A pseudopip value is assigned to each board space as follows:
- Each space is worth 6 pseudopips plus **double the space value**.
- Each space is worth 6 pseudopips plus double the space value.
- Spaces outside of the player's home board are worth an additional 6 pseudopips.
Space 2 (from the perspective of the player being scored) is therefore worth 10
pseudopips, space 6 is worth 18, space 7 is worth 26 and the bar space is worth 62.
The base value of 6 incentivizes bearing pieces off instead of moving them
when possible. Adding double the space value incentivizes prioritizing moving
checkers that are further away from home.
Adding an additional 6 pseudopips to checkers outside of the player's home board
incentivizes moving all checkers into the home board before moving any checkers
within the home board.
### Pips
Pips are any player checkers that are on the board.
### Blots
Blots are single checkers that could be hit by the opponent during this turn or
any other turn.
### Hits
Hits are single checkers that may be hit by the player during this turn using
the available dice rolls.
## Analysis
Analysis is performed in parallel, utilizing all available CPU cores.
### Step 1: Simulate all legal move available to the player
Copy the current gamestate and simulate each available combination of legal moves.

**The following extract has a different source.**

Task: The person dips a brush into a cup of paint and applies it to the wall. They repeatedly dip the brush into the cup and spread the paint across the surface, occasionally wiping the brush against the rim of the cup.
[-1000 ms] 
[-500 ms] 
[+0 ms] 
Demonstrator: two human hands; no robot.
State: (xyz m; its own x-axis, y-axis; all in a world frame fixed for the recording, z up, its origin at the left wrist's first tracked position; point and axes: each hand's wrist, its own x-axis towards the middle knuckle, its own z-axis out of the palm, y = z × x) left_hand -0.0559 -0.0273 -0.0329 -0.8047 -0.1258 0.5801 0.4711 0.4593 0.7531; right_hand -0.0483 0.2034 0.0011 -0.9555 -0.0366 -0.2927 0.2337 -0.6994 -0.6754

Combinations that are logically equal are skipped.
Score the resulting gamestate after making each combination of legal moves.
This is the player score.
### Step 2: Simulate all opponent dice rolls and opponent moves that may follow the above simulations
Copy each resulting gamestate from step one and simulate all 21 possible dice
roll combinations and resulting legal moves.
Score the resulting gamestate after making each combination of legal moves.
Average out all of the scores. This is the opponent score.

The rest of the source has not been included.